_What to produce_: Using the listing below, copy exactly the lines from the one containing "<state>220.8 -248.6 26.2" to the one containing "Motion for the", both lines included, and no others.

_Recorded information_:

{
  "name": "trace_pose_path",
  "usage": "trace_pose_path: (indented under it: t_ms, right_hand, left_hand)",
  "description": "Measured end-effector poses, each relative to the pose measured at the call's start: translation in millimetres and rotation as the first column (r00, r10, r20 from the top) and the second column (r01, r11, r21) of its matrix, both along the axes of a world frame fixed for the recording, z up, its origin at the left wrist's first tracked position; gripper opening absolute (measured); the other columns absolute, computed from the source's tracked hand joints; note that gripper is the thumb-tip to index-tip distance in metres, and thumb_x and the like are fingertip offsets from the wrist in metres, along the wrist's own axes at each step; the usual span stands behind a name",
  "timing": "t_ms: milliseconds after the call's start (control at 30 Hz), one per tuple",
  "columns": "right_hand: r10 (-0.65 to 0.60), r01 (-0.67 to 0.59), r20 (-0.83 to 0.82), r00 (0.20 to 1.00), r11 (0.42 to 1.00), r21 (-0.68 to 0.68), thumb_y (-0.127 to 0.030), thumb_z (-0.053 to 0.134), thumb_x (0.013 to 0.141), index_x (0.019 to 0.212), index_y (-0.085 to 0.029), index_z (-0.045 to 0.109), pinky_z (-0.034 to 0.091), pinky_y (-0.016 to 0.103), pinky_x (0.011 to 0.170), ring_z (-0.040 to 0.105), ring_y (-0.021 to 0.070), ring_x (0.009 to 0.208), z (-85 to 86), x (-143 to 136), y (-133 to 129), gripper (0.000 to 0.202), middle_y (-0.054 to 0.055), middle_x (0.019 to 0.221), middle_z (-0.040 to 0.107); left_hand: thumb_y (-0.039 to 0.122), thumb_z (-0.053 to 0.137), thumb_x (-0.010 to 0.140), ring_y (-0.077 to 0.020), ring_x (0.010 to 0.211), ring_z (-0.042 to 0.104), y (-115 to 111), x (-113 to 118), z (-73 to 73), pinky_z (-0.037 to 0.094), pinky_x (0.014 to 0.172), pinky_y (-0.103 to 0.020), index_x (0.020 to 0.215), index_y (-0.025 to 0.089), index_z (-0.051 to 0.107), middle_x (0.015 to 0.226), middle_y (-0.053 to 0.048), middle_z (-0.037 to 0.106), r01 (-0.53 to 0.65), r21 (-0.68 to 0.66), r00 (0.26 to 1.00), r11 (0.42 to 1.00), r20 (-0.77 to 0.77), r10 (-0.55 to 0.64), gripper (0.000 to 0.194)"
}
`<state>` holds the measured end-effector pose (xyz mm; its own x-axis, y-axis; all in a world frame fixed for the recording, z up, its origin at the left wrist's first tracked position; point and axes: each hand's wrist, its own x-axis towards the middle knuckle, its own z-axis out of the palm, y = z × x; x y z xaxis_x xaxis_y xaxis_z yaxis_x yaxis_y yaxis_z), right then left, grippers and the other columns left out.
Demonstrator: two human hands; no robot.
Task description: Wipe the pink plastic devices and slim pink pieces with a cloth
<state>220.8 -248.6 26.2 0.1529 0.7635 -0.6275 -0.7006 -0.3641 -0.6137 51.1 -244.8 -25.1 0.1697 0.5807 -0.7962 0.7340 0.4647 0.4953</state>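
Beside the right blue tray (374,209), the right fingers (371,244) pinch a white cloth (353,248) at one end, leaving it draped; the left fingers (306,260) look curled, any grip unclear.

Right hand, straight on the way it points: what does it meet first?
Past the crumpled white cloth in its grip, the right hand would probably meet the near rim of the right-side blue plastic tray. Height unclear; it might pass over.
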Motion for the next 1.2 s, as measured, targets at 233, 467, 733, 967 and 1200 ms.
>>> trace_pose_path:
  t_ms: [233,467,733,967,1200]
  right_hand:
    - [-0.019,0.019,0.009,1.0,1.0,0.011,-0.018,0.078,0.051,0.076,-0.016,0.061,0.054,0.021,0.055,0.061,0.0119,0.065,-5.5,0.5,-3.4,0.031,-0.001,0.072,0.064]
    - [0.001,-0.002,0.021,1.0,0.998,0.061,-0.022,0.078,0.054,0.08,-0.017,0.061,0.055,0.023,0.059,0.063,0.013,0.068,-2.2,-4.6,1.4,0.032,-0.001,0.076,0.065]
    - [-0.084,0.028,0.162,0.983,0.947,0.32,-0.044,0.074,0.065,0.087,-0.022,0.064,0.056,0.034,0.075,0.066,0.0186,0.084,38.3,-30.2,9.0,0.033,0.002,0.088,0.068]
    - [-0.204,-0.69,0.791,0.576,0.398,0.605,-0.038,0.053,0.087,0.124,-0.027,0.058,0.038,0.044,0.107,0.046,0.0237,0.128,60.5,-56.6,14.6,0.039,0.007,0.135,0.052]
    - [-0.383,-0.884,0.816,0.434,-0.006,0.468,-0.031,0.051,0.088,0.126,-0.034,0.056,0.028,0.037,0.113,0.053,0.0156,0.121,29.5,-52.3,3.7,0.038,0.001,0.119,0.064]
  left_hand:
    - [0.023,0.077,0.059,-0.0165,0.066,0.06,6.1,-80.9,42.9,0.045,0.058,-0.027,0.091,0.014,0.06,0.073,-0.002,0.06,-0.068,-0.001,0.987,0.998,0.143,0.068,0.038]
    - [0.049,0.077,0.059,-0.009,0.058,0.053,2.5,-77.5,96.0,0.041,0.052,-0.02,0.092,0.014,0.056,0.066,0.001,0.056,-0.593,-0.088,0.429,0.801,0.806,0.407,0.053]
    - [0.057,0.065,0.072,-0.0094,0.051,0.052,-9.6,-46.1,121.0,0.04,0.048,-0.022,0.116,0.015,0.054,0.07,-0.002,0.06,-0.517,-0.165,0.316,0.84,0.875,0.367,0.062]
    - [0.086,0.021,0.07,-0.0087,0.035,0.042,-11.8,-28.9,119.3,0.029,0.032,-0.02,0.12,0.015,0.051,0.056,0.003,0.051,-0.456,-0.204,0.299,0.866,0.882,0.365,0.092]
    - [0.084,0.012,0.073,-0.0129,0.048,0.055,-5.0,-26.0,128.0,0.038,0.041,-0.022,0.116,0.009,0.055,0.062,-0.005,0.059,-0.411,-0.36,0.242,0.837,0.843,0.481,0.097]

_Solution to this task_:
<state>220.8 -248.6 26.2 0.1529 0.7635 -0.6275 -0.7006 -0.3641 -0.6137 51.1 -244.8 -25.1 0.1697 0.5807 -0.7962 0.7340 0.4647 0.4953</state>
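Beside the right blue tray (374,209), the right fingers (371,244) pinch a white cloth (353,248) at one end, leaving it draped; the left fingers (306,260) look curled, any grip unclear.

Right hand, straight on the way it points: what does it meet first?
Past the crumpled white cloth in its grip, the right hand would probably meet the near rim of the right-side blue plastic tray. Height unclear; it might pass over.
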Motion for the next 1.2 s, as measured, targets at 233, 467, 733, 967 and 1200 ms.

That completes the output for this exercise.